In a nod to diversity, Army loosens rules on hairstyles, grooming
Female soldiers can let their hair down and flash a little nail color under new rules being approved by the Army. But male soldiers will still have to shave.
Army leaders announced Tuesday that they are loosening restrictions on various grooming and hairstyle rules, as service leaders try to address long-standing complaints, particularly from women. The changes, which also expand allowances for earrings and hair highlights and dyes, are particularly responsive to women of various ethnicities, and will allow greater flexibility for braids, twists, cornrows and other styles more natural for their hair.
The new regulations take effect in late February and come after months of study, following a directive by then-Defense Secretary Mark Esper, who ordered a review of military hairstyle and grooming policies in July. The review was part of a broader order to expand diversity within the military and reduce prejudice, after widespread protests about racial inequality across the U.S. last summer.

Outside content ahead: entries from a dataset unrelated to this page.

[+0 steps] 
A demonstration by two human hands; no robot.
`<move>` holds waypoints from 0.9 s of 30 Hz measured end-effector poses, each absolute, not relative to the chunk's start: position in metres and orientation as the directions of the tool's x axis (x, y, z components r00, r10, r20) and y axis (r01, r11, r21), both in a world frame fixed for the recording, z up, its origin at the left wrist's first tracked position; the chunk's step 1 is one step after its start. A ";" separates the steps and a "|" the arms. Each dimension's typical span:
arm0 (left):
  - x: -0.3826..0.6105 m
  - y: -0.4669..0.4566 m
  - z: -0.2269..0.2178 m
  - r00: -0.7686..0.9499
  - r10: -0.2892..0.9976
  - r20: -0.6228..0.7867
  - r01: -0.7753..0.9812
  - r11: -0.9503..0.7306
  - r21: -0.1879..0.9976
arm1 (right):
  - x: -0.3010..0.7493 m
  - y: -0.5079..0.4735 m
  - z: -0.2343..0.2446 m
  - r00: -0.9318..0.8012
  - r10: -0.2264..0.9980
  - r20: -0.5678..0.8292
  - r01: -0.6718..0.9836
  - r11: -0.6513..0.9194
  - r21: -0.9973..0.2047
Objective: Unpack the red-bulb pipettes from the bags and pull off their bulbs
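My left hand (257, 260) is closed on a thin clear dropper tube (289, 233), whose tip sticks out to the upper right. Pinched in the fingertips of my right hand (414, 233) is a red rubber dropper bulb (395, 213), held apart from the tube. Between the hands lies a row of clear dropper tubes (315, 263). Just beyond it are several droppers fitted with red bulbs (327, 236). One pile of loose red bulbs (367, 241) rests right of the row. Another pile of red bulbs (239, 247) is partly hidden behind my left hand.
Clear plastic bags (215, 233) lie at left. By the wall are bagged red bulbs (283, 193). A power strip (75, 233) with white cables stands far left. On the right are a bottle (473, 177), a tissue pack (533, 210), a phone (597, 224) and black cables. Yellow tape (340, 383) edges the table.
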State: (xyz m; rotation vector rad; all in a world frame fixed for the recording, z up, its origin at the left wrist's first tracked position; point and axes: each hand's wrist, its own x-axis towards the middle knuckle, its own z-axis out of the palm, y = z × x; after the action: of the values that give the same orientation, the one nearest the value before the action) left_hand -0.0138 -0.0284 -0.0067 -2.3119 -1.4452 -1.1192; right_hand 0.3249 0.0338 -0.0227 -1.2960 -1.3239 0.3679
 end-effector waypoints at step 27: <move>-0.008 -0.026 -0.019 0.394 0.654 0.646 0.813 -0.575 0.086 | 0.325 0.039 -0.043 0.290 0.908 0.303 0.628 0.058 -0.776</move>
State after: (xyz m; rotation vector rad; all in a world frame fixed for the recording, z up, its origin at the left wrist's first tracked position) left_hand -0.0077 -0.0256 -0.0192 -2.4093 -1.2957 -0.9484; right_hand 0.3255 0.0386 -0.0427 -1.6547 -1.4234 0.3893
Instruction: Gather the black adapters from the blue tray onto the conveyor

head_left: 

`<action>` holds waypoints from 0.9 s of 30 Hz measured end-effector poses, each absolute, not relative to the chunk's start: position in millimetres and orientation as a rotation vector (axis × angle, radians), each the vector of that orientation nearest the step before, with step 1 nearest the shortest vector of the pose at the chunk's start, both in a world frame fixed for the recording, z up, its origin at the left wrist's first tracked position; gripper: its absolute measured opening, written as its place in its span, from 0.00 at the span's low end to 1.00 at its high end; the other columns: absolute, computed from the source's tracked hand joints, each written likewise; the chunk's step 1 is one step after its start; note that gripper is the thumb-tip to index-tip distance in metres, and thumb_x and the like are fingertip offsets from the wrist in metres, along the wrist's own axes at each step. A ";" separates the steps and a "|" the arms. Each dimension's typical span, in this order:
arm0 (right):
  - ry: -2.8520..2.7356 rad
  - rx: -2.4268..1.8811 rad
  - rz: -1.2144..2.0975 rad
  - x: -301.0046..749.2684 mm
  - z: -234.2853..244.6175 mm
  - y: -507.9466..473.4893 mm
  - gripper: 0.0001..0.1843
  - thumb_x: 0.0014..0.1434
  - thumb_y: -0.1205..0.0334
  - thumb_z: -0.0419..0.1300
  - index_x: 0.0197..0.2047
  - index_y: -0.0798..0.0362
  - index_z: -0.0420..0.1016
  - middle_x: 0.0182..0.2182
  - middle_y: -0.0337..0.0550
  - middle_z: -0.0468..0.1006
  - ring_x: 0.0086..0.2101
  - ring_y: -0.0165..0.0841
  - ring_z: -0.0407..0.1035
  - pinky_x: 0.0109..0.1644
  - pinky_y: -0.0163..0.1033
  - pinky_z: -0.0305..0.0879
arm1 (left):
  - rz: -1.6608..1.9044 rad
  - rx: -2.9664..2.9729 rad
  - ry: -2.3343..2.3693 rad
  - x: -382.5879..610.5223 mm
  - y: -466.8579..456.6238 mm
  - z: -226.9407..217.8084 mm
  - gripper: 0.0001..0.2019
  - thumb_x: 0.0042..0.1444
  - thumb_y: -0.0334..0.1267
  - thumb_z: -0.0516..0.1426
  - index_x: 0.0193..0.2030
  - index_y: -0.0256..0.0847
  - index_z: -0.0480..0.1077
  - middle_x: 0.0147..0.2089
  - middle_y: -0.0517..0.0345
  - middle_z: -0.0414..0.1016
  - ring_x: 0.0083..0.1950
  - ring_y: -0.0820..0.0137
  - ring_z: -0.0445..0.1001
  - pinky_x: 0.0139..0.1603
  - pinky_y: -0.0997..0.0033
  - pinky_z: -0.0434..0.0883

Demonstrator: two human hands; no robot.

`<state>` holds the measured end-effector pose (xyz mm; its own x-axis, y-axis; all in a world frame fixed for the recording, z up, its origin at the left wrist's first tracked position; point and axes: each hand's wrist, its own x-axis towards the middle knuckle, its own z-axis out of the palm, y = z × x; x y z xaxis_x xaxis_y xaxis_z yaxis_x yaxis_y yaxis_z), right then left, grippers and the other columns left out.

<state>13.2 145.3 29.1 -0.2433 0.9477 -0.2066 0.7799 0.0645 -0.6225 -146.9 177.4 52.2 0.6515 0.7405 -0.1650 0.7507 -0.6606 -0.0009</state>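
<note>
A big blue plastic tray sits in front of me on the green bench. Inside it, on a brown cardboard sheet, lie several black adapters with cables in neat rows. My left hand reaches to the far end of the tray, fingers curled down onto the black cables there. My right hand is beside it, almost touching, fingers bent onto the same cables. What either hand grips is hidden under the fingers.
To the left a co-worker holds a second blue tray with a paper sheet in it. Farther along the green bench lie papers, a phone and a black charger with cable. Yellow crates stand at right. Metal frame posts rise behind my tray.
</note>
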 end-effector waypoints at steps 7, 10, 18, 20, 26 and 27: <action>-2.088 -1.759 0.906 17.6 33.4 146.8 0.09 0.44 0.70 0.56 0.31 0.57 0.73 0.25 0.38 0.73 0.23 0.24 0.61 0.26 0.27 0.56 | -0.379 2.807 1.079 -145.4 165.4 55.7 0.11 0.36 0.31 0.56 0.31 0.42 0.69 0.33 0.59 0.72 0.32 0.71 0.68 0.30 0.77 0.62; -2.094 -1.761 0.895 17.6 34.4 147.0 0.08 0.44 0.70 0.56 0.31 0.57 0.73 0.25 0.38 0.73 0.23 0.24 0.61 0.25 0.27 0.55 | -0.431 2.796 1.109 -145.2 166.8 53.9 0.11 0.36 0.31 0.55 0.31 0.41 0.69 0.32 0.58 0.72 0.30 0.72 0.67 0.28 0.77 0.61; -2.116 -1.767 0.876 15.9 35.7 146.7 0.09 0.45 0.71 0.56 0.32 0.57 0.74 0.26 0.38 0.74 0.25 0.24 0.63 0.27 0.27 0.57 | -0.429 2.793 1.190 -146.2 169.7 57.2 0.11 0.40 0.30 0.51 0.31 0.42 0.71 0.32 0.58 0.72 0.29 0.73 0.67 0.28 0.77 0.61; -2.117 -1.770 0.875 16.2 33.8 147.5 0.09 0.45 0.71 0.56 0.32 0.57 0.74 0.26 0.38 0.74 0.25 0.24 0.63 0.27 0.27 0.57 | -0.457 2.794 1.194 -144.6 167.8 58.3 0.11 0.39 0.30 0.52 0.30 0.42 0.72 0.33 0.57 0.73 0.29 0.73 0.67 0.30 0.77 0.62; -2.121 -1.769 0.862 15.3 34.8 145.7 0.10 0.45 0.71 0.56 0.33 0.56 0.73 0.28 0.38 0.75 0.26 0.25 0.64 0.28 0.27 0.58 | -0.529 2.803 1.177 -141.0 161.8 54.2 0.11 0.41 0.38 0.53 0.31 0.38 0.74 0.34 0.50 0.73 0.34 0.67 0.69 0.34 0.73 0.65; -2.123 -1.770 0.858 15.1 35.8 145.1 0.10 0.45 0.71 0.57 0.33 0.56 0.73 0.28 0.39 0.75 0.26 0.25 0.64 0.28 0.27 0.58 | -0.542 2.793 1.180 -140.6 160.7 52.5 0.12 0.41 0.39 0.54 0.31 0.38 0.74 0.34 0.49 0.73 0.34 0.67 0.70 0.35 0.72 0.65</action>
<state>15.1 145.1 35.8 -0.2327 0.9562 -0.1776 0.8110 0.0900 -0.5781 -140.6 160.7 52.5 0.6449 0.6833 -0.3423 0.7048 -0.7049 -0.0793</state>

“These aren’t about male and female,” Sgt. Maj. Michael Grinston, the Army’s top enlisted leader, said during a Facebook Live presentation on Tuesday about the latest changes. “This is about an Army standard and how we move forward with the Army, and being a more diverse, inclusive team.”
The Army announcement has been long planned, but it came just days after the first Black secretary of Defense — Lloyd J. Austin III — took over. Austin has vowed to try to root out racism and extremism in the ranks and foster more inclusion. Esper and many of the service leaders have also been taking steps to make the military more diverse, particularly in the higher ranks.
Amid a national conversation about race, the U.S. military is rethinking its traditional embrace or tolerance of Confederate Army symbols.
As an example, Esper last summer ordered that service members’ photos no longer be provided to promotion boards. Officials said studies showed that when photos are not included “the outcomes for minorities and women improved.”
On Tuesday, Army Sgt. Maj. Brian Sanders told reporters that the panel recommending the new grooming changes considered a variety of factors, including cultural, health and safety issues. He said the tight hair buns previously required by the Army can trigger hair loss and other scalp problems for some women. And larger buns, needed to accommodate thick or longer hair, can make a combat helmet fit badly and potentially impair good vision.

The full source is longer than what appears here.